Норрис дает очень живое описание того, как старый человек проезжает по военному лагерю, направляясь на осмотр осадных работ. На этот раз императора везли в открытом паланкине; «он был весь в белом, белая одежда, белый тюрбан и такая же белая борода»; множество людей собралось поглядеть на него, однако «сам он не смотрел ни на кого, глаза его были прикованы к книге, которую он держал в руках и читал всю дорогу, ни разу не обратив внимания на иной предмет». Книгой почти наверняка был Коран – портрет Аурангзеба в старости изображает императора сидящим у окна и читающим священную книгу, – и его подчеркнутый отказ отвлекаться от святых для него страниц вполне соответствует избранному им для себя внешнему образу, который он постоянно культивировал, а в старости проникся им душевно. Теперь он, по словам Мануччи, «помешался на том, чтобы его считали святым».

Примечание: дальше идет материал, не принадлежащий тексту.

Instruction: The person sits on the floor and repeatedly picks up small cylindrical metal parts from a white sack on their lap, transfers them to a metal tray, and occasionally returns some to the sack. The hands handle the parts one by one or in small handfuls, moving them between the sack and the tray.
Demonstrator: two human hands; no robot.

Власть уходила от него не только в непокорном Декане. Его долгое отсутствие в Хиндустане неизбежно привело к ослаблению его влияния и росту взяточничества на севере. Даже в самом средоточии власти Моголов, области вокруг Агры, местное племя джаи настолько осмелело, что грабило могольские караваны, направляющиеся на юг, и разграбило гробницу Акбара в Сикандре, утащив золотые и серебряные пластины обшивки и драгоценные ковры. К концу правления Аурангзеба караваны перевезли на юг из Дели и Агры значительную часть сокровищ Акбара, Шах Джахана и Джахангира, и сокровища эти безвозвратно исчезли в Декане. Аурангзеб заложил свою империю ради войны, которая не могла быть иной, как только безрезультатной. Генри Киссинджер, советник президента Соединенных Штатов Америки, не так давно весьма лаконично и точно оценил тот тупик, в который загнал себя Аурангзеб; в подобных столкновениях, сказал он, «партизанская война побеждает, если не проигрывает; регулярная армия проигрывает, если не побеждает».

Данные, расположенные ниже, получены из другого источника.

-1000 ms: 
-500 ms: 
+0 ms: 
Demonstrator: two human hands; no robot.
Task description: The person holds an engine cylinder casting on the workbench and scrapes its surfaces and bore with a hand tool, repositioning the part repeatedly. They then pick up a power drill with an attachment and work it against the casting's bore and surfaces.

Аурангзеб, вопреки своему категорическому отказу ретироваться, видимо, понимал это, и его стойкость перед лицом неизменно тщетных усилий придает в какой-то мере патетический смысл концу его во всем остальном жестокой жизни. Условная набожность, которой всегда были полны его письма, наконец, под двойным давлением мысли о надвигающейся смерти и укоров совести уступает место обыкновенной человеческой боли. «Я не знаю, какому наказанию я буду обречен», – пишет он одному из своих сыновей с необычайной непосредственностью; в письме к своему третьему сыну Азаму он оплакивает отсутствие у стариков близких друзей и жалуется на то, что у него самого становится все меньше хороших военачальников. Письмо это – почти поэтическая ламентация по поводу бренности дел человеческих.